Unit Plan 33 (Grade 6 Science): Technology & Environmental Monitoring
Environmental monitoring design unit for Grade 6: Students engineer, test, and compare tools that track and reduce human impacts on water, air, soil, or noise.
Focus: Apply scientific principles and engineering practices to design, test, and compare environmental monitoring systems (for water, air, soil, or noise) that help track and minimize human impacts, aligned with MS-ESS3-3 and MS-ETS1-3.
Grade Level: 6
Subject Area: Science (Earth & Human Activity — Technology & Monitoring)
Total Unit Duration: 5 sessions (one week), 50–60 minutes per session
I. Introduction
In this unit, students explore how technology helps communities monitor environmental conditions and inform actions to reduce human impacts. They examine examples of sensors, apps, satellite data, and low-tech monitoring tools used to track water quality, air quality, temperature, noise, or waste. Then they design and test a simple environmental monitoring system (or prototype), collect or use sample data, and compare multiple designs by analyzing which works best under the given criteria and constraints. This unit deepens understanding of MS-ESS3-3 and MS-ETS1-3 by connecting real-world technology to local environmental decision-making.
Essential Questions
- How can technology help us monitor human impacts on water, land, and air more accurately and consistently?
- What makes an environmental monitoring system effective, usable, and reliable?
- How can data from tests be used to compare different monitoring designs and improve them over time?
- Why is environmental monitoring an important step in minimizing human impact and protecting communities?
II. Objectives and Standards
Learning Objectives — Students will be able to:
- Describe examples of environmental monitoring technologies (e.g., water test kits, air quality sensors, temperature probes, noise meters) and what they measure.
- Apply scientific principles (e.g., sampling, fair tests, repeated measurements) to design a method for monitoring one aspect of human impact on the environment (MS-ESS3-3).
- Build or simulate a simple monitoring system or prototype (real or paper/digital model) and use it to collect sample data.
- Analyze data from tests of at least two monitoring designs, describing similarities and differences in accuracy, reliability, and practicality (MS-ETS1-3).
- Communicate a brief recommendation for which monitoring design a community should use and how its data could guide impact reduction actions.
Standards Alignment — 6th Grade (NGSS-based custom)
- MS-ESS3-3 — Apply scientific principles to design a method for monitoring and minimizing human impact on the environment.
- MS-ETS1-3 — Analyze data from tests to determine similarities and differences among design solutions. Use data to identify which design(s) best meet the criteria and constraints.

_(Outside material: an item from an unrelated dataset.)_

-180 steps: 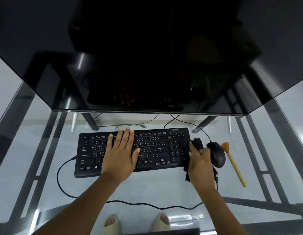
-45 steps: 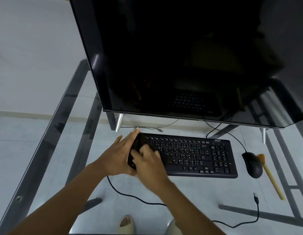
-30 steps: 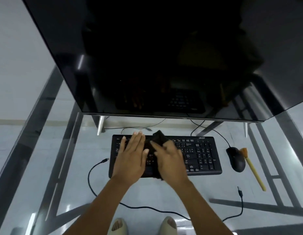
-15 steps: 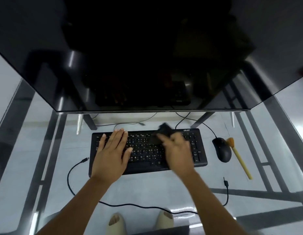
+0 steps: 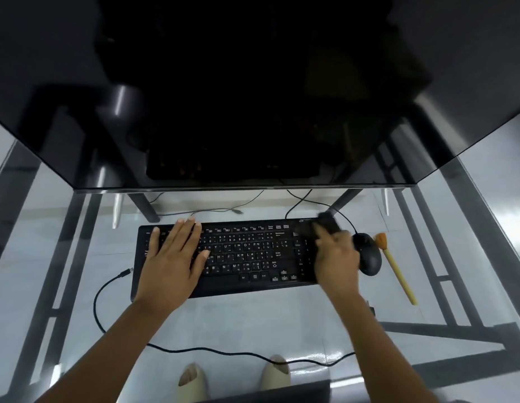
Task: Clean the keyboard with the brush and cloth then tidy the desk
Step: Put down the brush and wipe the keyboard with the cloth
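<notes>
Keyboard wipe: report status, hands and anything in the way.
Left hand flat on keyboard, steadying it. Right hand holds black cloth at keyboard's right end. Mouse right beside that hand; brush idle beyond it.

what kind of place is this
Most likely a computer desk in a home or office: a glass-topped desk holds a big dark monitor, a black keyboard and a mouse, with a tiled floor showing through the glass.

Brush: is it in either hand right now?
No. The brush lies on the glass desk right of the mouse, untouched.
</notes>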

Success Criteria — Student Language
- I can explain what at least one environmental sensor or monitoring tool measures and why it’s useful.
- I can design and describe a monitoring method that uses clear steps and variables (what is changed, what is measured).
- I can collect or use data from two or more designs and compare their performance using numbers or clear observations.
- I can explain which design best meets the criteria and constraints and how its data can help minimize human impact.
- I can use key terms like monitoring, sensor, data, criteria, constraints, and human impact correctly in my explanation.